Sabato, 23 Ottobre 2021
Cronaca

Maxi-sequestro nel porto di Napoli: oltre mezzo milione di dispositivi di protezione non a norma

Erano di origine cinese e in origine la partita di guanti era di 700mila unità

Senza sosta la lotta al commercio illegale da parte dei funzionari doganali addetti al controllo delle merci nel porto di Napoli. Inosservanza di provvedimento legalmente dato dall'Autorità, vendita o messa altrimenti in circolazione di prodotti industriali, con marchi o segni distintivi nazionali o esteri atti ad indurre in inganno il compratore sulla qualità del prodotto, contrabbando aggravato, sono le ipotesi di reato contestate al rappresentante legale di una società per aver posto in commercio ovvero diversamente in circolazione una partita di 599.595 Dispositivi di Protezione Individuali costituiti da guanti in vinile di origine cinese, recanti marcatura CE, sprovvisti di idonea certificazione che comprovasse il rispetto dei requisiti previsti dal Regolamento (UE) 2016/425, per i quali era stata chiesta l'esenzione dal pagamento dell'IVA. La partita di guanti, originariamente costituita da 700mila unità, era stata intercettata dai funzionari dell'Ufficio delle Dogane di Napoli 1 che ne avevano sospeso lo svincolo, affidandola, con divieto di commercializzazione, al rappresentante della società importatrice.

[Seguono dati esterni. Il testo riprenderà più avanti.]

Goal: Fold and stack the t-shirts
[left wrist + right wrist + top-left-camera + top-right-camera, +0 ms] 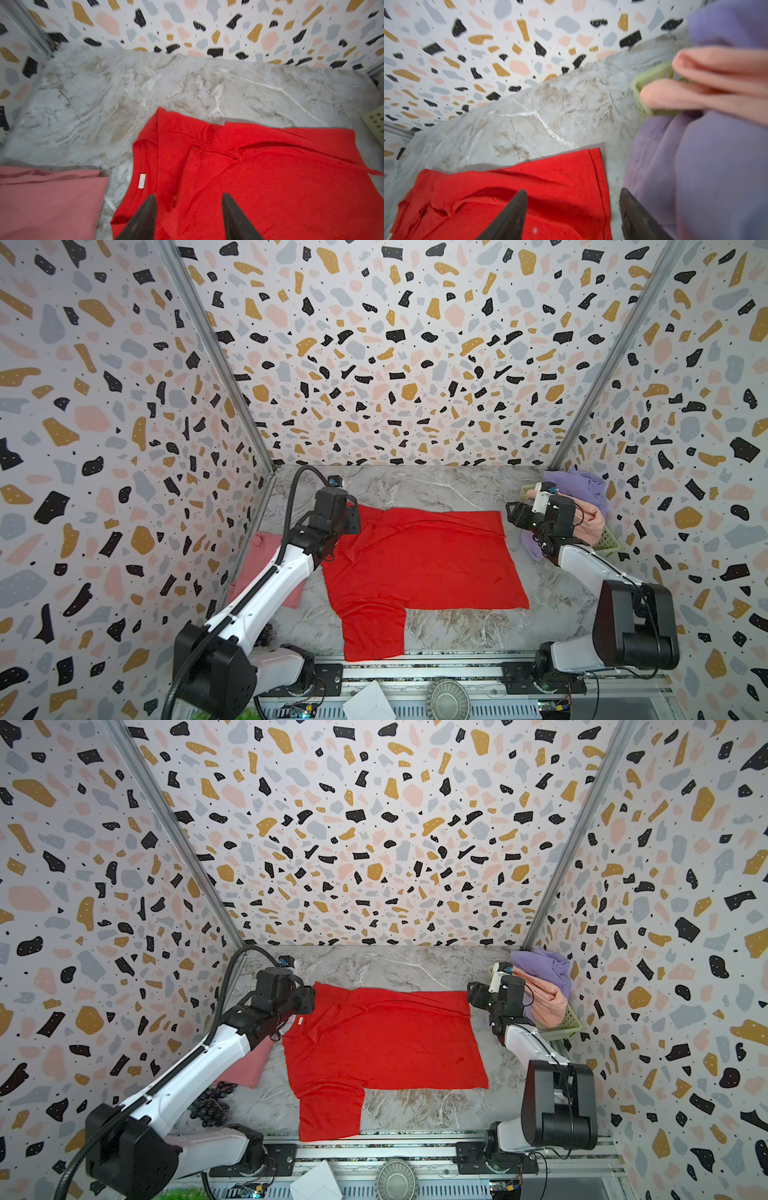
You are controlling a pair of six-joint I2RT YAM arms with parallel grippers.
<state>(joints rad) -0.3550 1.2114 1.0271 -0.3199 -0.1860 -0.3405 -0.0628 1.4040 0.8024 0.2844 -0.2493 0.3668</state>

Acquisito il provvedimento dell'Autorità di Vigilanza del Mercato, la società importatrice dichiarava di voler procedere alla distruzione del carico non conforme. Dopo vari e vani inviti della dogana di dare esecuzione alla distruzione della merce, dato il trascorrere del tempo stabilito e visto il silenzio dell'importatore, i funzionari dell'Ufficio delle Dogane di Napoli 1, sospettando che la merce fosse stata immessa in circolazione in maniera fraudolenta, con un blitz presso il luogo di custodia del carico hanno accertato che 599.595 guanti in vinile erano scomparsi. Concretizzatasi i reati sopra ipotizzati i Funzionari Doganali quali Ufficiali di Polizia Giudiziaria e Tributaria redigevano apposita comunicazione di notizia di reato e ponevano in sequestro la parte residua della merce ancora giacente in deposito.